Would you return exactly the lines from the top of the data below through the one containing "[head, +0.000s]", leaving out the pictures?

_ _ _

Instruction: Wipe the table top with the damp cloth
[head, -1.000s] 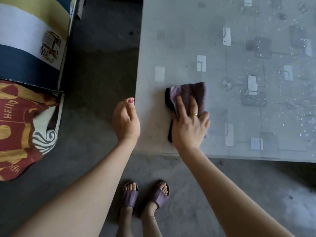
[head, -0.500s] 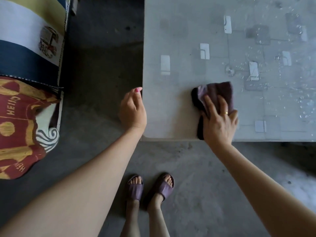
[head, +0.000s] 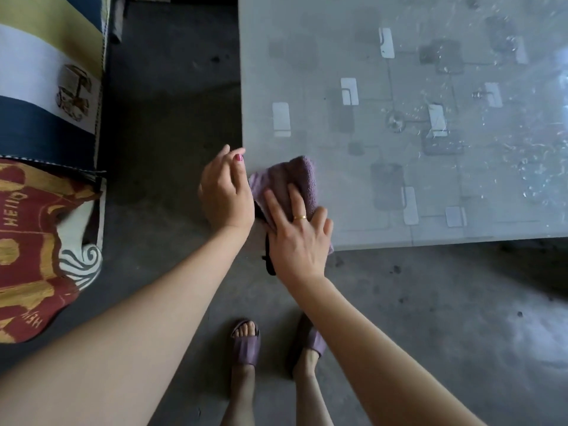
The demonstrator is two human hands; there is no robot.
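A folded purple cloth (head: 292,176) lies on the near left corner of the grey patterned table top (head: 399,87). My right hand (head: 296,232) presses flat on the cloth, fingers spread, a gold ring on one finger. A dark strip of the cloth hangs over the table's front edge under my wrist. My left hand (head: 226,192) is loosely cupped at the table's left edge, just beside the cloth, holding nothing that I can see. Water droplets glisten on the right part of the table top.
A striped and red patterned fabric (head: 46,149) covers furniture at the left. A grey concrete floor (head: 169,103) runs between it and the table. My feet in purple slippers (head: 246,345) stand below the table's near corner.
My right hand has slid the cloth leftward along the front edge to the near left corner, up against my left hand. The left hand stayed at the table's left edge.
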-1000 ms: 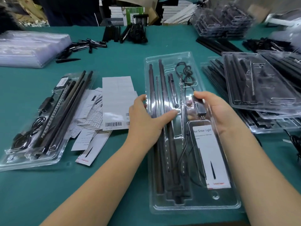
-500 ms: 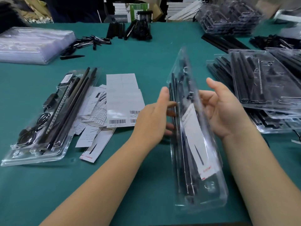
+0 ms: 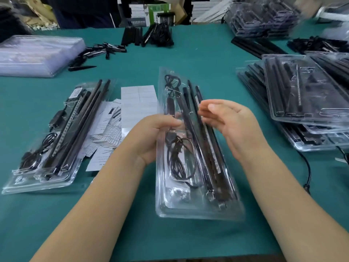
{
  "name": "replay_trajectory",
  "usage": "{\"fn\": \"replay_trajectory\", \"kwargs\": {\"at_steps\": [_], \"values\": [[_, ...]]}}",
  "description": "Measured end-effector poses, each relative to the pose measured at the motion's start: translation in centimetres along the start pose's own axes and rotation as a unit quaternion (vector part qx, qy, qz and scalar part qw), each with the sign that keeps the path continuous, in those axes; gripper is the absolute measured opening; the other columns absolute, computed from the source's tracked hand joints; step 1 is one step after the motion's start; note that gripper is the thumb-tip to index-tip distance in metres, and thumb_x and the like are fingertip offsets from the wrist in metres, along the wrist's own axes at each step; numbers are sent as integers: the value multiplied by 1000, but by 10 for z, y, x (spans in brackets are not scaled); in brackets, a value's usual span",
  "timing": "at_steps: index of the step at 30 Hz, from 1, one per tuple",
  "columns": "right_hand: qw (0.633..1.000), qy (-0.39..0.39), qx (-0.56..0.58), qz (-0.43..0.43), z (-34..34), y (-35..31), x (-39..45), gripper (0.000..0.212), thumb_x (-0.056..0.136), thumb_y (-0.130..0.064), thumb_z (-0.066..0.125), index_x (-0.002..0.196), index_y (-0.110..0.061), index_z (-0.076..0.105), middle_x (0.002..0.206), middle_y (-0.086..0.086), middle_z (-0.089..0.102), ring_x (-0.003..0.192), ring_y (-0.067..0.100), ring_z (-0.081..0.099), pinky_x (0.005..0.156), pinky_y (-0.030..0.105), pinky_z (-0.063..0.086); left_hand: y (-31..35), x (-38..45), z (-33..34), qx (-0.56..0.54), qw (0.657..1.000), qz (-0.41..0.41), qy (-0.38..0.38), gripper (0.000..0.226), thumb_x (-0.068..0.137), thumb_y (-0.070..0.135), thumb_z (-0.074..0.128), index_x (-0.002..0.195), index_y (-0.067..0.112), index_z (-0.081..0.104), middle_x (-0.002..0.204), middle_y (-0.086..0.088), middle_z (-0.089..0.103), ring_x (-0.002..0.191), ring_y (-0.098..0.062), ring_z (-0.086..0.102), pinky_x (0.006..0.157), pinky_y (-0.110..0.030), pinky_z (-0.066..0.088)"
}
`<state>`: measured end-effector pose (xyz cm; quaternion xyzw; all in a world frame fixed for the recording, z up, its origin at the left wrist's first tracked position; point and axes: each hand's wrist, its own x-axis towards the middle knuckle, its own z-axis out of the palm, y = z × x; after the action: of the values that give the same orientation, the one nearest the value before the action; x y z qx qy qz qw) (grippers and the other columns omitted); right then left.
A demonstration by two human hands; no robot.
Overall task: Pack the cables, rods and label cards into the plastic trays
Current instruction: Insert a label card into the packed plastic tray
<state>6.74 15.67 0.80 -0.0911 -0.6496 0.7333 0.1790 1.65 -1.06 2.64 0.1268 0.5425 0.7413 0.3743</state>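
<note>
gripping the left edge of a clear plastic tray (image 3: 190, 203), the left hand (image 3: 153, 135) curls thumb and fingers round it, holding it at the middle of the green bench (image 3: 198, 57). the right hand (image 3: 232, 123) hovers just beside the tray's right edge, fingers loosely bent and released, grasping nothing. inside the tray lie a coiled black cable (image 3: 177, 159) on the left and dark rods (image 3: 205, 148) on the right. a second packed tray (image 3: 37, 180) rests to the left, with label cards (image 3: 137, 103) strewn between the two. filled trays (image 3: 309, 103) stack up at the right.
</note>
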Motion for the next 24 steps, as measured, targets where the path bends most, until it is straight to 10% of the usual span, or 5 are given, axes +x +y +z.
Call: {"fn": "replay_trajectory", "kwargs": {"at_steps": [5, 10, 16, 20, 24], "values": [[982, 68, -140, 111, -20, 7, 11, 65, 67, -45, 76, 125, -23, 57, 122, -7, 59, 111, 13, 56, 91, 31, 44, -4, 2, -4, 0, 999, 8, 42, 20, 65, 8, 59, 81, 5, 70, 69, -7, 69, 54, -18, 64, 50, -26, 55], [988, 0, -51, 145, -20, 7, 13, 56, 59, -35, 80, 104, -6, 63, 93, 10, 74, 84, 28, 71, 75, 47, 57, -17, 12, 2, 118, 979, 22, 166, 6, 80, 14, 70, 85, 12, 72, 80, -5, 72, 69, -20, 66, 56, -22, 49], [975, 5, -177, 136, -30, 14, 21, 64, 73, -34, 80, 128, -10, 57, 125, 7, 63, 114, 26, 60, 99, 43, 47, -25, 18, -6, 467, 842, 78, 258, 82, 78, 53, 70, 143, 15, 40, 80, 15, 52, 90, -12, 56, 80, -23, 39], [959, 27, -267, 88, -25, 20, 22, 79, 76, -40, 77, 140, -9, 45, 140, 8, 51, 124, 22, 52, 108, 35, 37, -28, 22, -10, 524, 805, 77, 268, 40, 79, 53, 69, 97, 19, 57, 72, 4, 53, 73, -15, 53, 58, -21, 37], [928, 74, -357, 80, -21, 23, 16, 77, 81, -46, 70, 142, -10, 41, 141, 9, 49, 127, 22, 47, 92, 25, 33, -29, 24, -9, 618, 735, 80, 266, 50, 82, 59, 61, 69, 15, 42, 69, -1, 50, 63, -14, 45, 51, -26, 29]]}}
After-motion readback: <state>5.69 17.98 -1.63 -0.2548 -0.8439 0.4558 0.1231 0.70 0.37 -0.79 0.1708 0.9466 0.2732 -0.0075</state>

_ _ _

*WRITTEN ANSWER:*
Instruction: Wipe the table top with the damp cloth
[head, -1.000s] 
[head, -0.500s] 
[head, +0.000s] 

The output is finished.